As per export data obtained, Africa is still our major export destination. SAFLEC is increasing its focus on Africa. Lots of research has been done and some valuable information has been compiled. In addition, an industrialisation programme for SADC region is being formulated by Government with participating countries showing keen interest. This regional economic integration process has identified the leather and related value chain products as one of the initial focus areas. It certainly looks promising for SA manufacturers.

Capacity Building
SAFLEC encourages SMME’s to be part of its export initiatives. This is Governments key focus area and they are pushing for us to involve SMME’s. We are persevering, networking and partnering with many institutions to create educational platforms, especially for SMME’s to prepare to deal in the international arena. The Arsutoria workshop is an example. This provided valuable trend information and was hugely successful. Dear members, we urge you to come forth, and participate in similar initiatives. There are competent staff members at SAFLEC, who will be ever so willing to assist.
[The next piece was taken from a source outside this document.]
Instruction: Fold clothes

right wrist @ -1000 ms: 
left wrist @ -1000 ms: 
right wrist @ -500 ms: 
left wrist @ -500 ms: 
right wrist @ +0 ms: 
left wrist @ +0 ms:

Our industry is fairly structured and formalised. 3 key associations, SAFLEC, SAFLIA and FLIC are here to assist in taking the industry forward in all areas. Our minds need to be applied so that the 3 associations are optimally functioning for best outcomes for members. A key objective of SAFLEC in the coming year will be to engage with relevant stakeholders to find the best solutions.

eThekwini Saflec Project
The formalisation of this project was concluded in Dec 2018 where the Economic Development and Planning Committee of the eThekwini region agreed to support the footwear and leather industries through targeted interventions stimulating growth and allowing the sector to increase their competitiveness, locally and internationally. SAFLEC is to manage the programmes for the 2018/19/20 &21 financial years.

Government
Government is an important partner to SAFLEC. As a Section 21 company and as a part of government requirements of export councils, SAFLEC has complied fully. All reports are submitted and the financials are fully audited.

Financials
Marwick & Co were the auditors again for the March 2018 financial year end. They were satisfied with the audits. The detailed audited financials are available. The summarised financial situation is in the AGM report. I will go through them later. The board is satisfied with the income and expenses.

Staff
Nerisha Jairaj, the Executive Director of SAFLEC, has been the driving force. Her contribution and performance has once again been outstanding. On behalf of the board and SAFLEC members I thank Nerisha. With continued support from the Board and SAFLEC’s members, Nerisha will ensure all aims and objectives are met with certainty.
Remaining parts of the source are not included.